Arb Notes: Mussels in the Cannon

<t’s right; mussels don’t only live in the ocean. There is a biologically unique set of freshwater mussels that live in fresh lakes and streams most everywhere. In fact, our very own Cannon River is host to 15-18 of the nearly 300 species of mussels in North America.

Mussels provide both a food source for animals such as raccoons as well as habitat for algae and insect larvae. They also “clean” the water of less than stellar particles and chemicals as a result of their feeding practices. Mussels can be particularly interesting to researchers because they are good indicators of environmental degradation in waterways.

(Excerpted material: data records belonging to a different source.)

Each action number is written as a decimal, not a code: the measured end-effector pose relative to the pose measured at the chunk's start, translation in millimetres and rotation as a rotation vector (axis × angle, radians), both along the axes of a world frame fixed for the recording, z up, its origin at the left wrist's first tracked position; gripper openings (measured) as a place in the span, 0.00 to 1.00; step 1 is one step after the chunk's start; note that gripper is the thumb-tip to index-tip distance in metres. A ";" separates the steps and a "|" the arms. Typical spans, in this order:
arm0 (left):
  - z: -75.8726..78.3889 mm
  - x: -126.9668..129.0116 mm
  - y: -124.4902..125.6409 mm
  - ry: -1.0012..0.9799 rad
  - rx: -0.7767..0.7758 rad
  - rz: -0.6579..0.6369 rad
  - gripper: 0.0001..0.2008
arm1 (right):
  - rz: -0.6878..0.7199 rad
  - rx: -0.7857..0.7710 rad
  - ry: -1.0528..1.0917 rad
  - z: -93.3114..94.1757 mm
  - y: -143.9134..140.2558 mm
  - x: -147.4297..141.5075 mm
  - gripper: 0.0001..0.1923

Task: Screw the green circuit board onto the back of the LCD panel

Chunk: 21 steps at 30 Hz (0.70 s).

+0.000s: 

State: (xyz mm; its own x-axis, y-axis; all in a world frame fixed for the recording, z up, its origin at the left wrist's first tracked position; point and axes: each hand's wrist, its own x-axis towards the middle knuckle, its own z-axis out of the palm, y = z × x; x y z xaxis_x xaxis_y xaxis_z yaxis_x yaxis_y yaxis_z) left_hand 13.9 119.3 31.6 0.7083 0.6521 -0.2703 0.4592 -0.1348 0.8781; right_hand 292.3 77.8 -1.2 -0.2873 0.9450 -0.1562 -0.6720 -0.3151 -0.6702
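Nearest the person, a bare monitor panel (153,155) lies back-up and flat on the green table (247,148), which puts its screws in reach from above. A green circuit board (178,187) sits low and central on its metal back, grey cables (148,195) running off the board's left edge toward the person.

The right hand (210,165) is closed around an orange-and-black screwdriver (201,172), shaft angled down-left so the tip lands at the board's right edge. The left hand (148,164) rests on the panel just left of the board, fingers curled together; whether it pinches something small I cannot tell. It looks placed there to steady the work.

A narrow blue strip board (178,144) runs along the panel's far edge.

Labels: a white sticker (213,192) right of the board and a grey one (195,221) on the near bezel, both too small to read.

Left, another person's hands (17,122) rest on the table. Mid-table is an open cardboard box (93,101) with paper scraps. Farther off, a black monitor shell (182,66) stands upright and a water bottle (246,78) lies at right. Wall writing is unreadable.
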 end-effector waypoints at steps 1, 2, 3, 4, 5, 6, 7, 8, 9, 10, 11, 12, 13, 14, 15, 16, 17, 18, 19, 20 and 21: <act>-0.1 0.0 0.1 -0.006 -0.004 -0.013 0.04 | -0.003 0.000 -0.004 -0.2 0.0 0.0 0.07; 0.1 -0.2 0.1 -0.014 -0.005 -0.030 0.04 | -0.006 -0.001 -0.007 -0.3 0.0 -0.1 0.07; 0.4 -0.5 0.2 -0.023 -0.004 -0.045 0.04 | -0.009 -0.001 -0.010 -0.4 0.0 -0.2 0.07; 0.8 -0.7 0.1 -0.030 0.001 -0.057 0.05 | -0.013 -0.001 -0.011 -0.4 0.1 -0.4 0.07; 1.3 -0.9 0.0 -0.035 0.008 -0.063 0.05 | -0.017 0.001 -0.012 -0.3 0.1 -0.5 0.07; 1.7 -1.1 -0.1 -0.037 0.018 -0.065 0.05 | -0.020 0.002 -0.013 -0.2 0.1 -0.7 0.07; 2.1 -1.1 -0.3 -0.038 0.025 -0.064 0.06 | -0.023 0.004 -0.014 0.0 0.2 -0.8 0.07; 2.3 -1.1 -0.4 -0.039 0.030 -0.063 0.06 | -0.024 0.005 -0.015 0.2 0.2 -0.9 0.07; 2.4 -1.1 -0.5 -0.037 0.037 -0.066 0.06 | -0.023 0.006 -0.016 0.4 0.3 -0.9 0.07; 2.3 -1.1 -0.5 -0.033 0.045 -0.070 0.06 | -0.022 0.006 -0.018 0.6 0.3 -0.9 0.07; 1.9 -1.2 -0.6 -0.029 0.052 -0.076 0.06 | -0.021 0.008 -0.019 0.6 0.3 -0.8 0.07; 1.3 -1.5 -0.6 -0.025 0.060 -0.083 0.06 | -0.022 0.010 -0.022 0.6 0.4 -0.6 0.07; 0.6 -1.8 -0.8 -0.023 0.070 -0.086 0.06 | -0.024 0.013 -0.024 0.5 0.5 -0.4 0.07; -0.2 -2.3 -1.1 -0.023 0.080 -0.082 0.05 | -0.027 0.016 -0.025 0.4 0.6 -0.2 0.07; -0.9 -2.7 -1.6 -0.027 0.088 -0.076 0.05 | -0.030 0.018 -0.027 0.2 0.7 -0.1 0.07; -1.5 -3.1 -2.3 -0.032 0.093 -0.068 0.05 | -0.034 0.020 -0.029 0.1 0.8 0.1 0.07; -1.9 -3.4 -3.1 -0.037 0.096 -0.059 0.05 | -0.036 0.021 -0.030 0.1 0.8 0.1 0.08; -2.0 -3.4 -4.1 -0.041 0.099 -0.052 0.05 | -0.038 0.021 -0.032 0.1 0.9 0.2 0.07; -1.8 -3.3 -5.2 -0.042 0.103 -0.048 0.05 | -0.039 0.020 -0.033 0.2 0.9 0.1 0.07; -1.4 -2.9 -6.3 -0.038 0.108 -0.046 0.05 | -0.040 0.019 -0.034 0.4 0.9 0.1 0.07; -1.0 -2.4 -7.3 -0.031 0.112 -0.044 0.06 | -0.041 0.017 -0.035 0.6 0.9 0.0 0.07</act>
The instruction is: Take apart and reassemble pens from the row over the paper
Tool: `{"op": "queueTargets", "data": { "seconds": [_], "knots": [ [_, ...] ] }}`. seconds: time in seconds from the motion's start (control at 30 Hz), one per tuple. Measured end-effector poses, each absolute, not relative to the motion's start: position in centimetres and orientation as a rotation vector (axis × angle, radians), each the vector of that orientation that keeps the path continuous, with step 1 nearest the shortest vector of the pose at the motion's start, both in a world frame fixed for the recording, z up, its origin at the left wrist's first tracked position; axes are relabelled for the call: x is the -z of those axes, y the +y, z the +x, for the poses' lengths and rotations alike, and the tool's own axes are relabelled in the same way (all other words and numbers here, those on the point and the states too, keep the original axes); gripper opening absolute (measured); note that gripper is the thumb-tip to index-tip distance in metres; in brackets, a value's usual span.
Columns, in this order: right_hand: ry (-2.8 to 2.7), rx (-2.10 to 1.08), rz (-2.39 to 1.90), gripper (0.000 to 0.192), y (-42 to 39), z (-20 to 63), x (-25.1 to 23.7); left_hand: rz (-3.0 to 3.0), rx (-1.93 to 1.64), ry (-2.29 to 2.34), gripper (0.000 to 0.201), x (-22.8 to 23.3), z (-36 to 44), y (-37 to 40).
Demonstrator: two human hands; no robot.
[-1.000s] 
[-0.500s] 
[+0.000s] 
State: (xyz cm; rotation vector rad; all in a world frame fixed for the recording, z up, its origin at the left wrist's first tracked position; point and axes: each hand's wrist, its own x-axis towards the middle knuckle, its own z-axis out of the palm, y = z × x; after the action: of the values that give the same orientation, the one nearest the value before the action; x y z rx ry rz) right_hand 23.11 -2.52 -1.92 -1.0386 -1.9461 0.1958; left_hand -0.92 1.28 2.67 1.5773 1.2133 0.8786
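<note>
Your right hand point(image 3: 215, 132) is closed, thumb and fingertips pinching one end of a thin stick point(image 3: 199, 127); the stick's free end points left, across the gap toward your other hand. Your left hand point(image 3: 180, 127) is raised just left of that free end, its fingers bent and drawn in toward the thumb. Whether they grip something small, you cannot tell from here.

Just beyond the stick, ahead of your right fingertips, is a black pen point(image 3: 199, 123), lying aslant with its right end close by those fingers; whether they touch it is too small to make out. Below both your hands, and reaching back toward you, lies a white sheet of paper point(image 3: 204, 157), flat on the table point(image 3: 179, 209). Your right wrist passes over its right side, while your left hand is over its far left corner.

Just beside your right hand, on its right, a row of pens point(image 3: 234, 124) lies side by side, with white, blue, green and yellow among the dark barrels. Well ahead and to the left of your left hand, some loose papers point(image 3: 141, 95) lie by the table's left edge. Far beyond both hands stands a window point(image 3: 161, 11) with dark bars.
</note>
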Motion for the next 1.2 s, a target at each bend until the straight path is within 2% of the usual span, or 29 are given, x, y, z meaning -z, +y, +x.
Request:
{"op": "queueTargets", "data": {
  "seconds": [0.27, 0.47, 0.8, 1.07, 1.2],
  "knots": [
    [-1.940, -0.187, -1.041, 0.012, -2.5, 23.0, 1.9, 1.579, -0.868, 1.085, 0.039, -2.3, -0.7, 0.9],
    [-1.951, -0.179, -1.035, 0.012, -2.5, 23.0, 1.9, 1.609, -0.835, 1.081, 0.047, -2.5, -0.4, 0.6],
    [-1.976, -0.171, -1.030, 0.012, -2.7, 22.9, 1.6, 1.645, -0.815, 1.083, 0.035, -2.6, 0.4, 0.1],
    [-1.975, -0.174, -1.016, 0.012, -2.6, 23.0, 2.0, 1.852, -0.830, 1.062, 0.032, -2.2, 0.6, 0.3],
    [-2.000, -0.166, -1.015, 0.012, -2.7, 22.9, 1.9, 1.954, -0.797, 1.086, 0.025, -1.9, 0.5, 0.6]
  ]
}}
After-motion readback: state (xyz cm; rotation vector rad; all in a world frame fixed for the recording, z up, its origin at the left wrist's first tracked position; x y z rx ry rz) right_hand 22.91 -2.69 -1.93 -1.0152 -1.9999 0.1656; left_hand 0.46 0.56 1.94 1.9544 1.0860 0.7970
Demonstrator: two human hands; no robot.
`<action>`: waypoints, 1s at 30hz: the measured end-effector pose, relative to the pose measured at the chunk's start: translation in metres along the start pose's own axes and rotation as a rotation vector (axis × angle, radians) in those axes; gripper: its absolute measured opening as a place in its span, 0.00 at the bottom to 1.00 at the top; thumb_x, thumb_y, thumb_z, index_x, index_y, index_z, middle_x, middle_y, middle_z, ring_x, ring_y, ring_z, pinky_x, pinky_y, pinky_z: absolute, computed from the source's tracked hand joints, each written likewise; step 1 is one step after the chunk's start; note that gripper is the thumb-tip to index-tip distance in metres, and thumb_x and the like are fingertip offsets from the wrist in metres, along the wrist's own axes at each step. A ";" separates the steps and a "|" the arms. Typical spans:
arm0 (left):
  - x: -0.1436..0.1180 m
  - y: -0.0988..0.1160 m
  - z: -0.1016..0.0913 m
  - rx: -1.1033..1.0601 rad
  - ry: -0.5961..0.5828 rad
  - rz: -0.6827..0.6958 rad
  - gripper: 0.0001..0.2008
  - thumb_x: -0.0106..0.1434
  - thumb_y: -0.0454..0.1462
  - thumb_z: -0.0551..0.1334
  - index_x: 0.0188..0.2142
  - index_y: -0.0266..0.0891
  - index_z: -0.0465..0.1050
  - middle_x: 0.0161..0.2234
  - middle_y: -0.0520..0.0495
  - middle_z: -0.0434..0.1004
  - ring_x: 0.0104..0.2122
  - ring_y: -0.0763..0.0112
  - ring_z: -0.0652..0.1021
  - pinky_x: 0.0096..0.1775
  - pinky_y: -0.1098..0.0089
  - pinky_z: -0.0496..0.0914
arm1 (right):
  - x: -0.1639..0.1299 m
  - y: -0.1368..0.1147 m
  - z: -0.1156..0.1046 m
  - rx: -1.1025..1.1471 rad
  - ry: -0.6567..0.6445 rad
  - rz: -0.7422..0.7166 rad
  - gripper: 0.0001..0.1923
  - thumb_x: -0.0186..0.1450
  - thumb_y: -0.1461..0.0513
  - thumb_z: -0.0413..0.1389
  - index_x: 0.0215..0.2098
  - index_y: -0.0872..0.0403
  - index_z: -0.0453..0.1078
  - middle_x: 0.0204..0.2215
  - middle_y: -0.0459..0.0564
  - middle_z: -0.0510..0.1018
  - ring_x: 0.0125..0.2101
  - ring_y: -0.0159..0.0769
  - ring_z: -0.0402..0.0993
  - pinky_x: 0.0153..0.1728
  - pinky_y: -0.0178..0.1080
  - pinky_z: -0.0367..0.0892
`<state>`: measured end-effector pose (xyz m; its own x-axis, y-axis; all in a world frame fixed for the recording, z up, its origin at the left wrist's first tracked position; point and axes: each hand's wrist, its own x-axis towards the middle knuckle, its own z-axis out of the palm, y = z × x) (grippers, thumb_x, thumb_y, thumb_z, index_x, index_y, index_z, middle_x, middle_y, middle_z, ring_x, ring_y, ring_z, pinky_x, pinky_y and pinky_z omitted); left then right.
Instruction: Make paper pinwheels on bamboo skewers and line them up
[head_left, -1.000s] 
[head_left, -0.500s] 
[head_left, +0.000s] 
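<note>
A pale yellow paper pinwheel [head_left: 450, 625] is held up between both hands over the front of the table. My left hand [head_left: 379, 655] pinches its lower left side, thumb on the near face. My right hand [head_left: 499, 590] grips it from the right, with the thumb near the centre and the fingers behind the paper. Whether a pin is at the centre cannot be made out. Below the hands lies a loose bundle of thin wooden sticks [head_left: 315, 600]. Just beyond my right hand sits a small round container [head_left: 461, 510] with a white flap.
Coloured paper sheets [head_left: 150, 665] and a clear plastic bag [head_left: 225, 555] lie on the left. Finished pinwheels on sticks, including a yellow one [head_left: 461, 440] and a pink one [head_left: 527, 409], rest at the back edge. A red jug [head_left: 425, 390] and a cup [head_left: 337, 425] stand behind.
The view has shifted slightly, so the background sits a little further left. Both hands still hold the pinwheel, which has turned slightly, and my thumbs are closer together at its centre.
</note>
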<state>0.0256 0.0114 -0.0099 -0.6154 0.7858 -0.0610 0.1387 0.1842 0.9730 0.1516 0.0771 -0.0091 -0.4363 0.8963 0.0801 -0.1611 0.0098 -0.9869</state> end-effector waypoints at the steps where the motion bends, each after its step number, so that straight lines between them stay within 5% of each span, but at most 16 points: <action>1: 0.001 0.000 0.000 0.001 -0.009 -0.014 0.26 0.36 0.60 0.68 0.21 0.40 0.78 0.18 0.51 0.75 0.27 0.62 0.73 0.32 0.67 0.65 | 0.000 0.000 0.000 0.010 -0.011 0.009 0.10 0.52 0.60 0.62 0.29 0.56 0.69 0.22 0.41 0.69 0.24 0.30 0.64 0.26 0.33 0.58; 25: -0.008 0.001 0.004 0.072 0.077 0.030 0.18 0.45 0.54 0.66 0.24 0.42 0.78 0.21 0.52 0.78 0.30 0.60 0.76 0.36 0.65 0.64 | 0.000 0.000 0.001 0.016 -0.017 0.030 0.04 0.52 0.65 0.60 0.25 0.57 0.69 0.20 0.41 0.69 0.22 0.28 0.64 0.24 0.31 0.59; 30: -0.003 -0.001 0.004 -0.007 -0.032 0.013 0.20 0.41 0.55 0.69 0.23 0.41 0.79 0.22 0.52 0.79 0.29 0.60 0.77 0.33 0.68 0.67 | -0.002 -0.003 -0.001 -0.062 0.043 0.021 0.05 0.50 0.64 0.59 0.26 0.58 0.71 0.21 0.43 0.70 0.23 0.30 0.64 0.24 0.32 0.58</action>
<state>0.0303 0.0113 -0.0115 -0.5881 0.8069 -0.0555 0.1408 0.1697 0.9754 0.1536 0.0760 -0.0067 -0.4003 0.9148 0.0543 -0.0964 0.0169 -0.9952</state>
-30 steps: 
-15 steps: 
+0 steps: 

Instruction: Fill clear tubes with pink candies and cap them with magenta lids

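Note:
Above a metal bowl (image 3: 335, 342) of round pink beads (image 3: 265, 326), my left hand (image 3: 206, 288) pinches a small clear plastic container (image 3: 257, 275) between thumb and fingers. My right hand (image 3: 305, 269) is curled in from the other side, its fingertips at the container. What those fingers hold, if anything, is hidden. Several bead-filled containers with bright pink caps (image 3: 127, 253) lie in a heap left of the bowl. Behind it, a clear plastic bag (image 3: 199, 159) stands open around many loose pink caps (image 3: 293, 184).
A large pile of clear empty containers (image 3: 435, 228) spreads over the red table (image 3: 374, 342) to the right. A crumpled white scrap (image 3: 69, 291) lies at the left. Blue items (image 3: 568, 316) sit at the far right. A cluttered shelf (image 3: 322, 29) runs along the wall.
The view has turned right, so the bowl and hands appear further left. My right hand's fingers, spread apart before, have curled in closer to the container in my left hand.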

Mussels in North America, including the Cannon, have experienced a difficult history. Most of the decline of mussel populations has resulted from human activities such as increased runoff from agricultural practices, causing sedimentation of their habitats and dams, and isolating groups of the same species. Since young mussels depend on fish as hosts during their early stages, dams that block fish movement can cut off a population from a necessary component of their reproduction. Another cause of population loss is the over-harvesting of mussels for pearl collection from the late nineteenth century up until World War II.

In addition to pearls, the shells of mussels were used to make buttons and jewelry prior to the rise of the plastics industry. These detrimental effects have been responsible for the extirpation (localized extinction) of some mussel species in the Cannon. That said, there are still a number of interesting species (with interesting names) of mussels in the Cannon such as the Pink Heelsplitter.